▶ _Activity_:
Pictures stay out of the copy; set down each line of the listing below exactly.

----

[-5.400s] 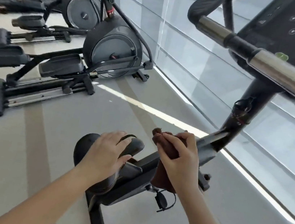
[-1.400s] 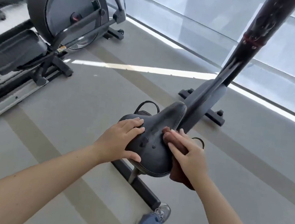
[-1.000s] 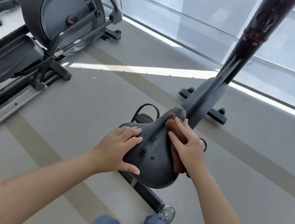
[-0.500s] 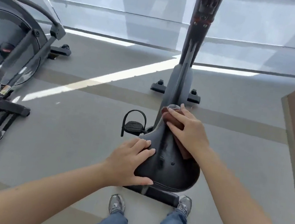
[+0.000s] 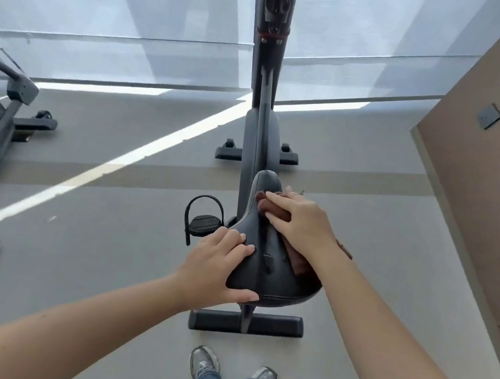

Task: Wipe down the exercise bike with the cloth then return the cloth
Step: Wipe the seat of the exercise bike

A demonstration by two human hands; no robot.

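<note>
Open floor (image 5: 91, 231) lies left of your exercise bike (image 5: 268, 63); a brown wall (image 5: 483, 190) stands near its right. Your left hand (image 5: 215, 268) clasps the saddle (image 5: 267, 265) at its left rear edge, grip closed round it; your right hand (image 5: 301, 225), held flat, presses the cloth (image 5: 273, 210) on the saddle's right edge.

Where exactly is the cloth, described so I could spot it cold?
Find the exercise bike's dark upright post in the middle of the view and follow it down to the black saddle. On the saddle's right side lies the cloth, pressed under the right hand. It is the only reddish-brown crumpled thing there.
</note>
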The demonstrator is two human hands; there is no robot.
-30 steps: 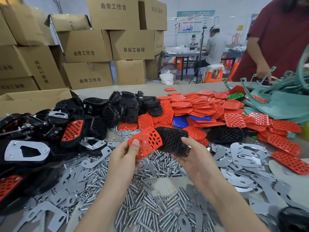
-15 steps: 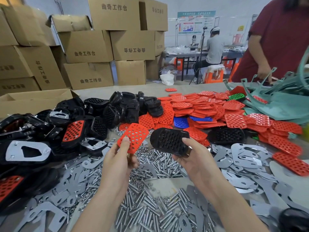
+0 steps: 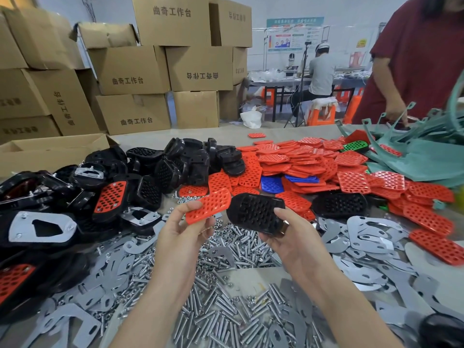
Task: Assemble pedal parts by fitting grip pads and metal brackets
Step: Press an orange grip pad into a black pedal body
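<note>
My left hand point(image 3: 182, 231) pinches a red perforated grip pad point(image 3: 209, 205) by its lower edge, held above the table. My right hand point(image 3: 292, 238) grips a black pedal body point(image 3: 254, 213) with a studded face, just to the right of the pad. A small gap separates the pad from the pedal body. Below both hands lies a heap of silver bolts point(image 3: 226, 312). Grey metal brackets point(image 3: 364, 237) are spread to the right and left of the bolts.
Black pedal bodies point(image 3: 185, 162) pile up at the left and centre back, some fitted with red pads and brackets. A heap of red pads point(image 3: 308, 162) fills the right. Teal parts point(image 3: 426, 151) lie far right, beside a person in a dark red shirt point(image 3: 416, 59). Cardboard boxes point(image 3: 130, 69) stand behind.
The red pad moved away from the black pedal body to the left, then came back closer and turned flatter. My right hand tilted the pedal body slightly.
</note>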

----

▶ _Output_:
[-5.400s] 
[-1.400s] 
[-1.000s] 
[-0.500s] 
[+0.000s] 

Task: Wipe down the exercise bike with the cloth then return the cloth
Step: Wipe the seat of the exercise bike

A demonstration by two human hands; no robot.

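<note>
Open floor (image 5: 91, 231) lies left of your exercise bike (image 5: 268, 63); a brown wall (image 5: 483, 190) stands near its right. Your left hand (image 5: 215, 268) clasps the saddle (image 5: 267, 265) at its left rear edge, grip closed round it; your right hand (image 5: 301, 225), held flat, presses the cloth (image 5: 273, 210) on the saddle's right edge.

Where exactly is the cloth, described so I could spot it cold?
Find the exercise bike's dark upright post in the middle of the view and follow it down to the black saddle. On the saddle's right side lies the cloth, pressed under the right hand. It is the only reddish-brown crumpled thing there.
</note>
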The demonstrator is two human hands; there is no robot.
-30 steps: 
-15 steps: 
+0 steps: 
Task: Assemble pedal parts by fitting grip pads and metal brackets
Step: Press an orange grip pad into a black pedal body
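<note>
My left hand point(image 3: 182, 231) pinches a red perforated grip pad point(image 3: 209, 205) by its lower edge, held above the table. My right hand point(image 3: 292, 238) grips a black pedal body point(image 3: 254, 213) with a studded face, just to the right of the pad. A small gap separates the pad from the pedal body. Below both hands lies a heap of silver bolts point(image 3: 226, 312). Grey metal brackets point(image 3: 364, 237) are spread to the right and left of the bolts.
Black pedal bodies point(image 3: 185, 162) pile up at the left and centre back, some fitted with red pads and brackets. A heap of red pads point(image 3: 308, 162) fills the right. Teal parts point(image 3: 426, 151) lie far right, beside a person in a dark red shirt point(image 3: 416, 59). Cardboard boxes point(image 3: 130, 69) stand behind.
The red pad moved away from the black pedal body to the left, then came back closer and turned flatter. My right hand tilted the pedal body slightly.
</note>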

The given output is complete.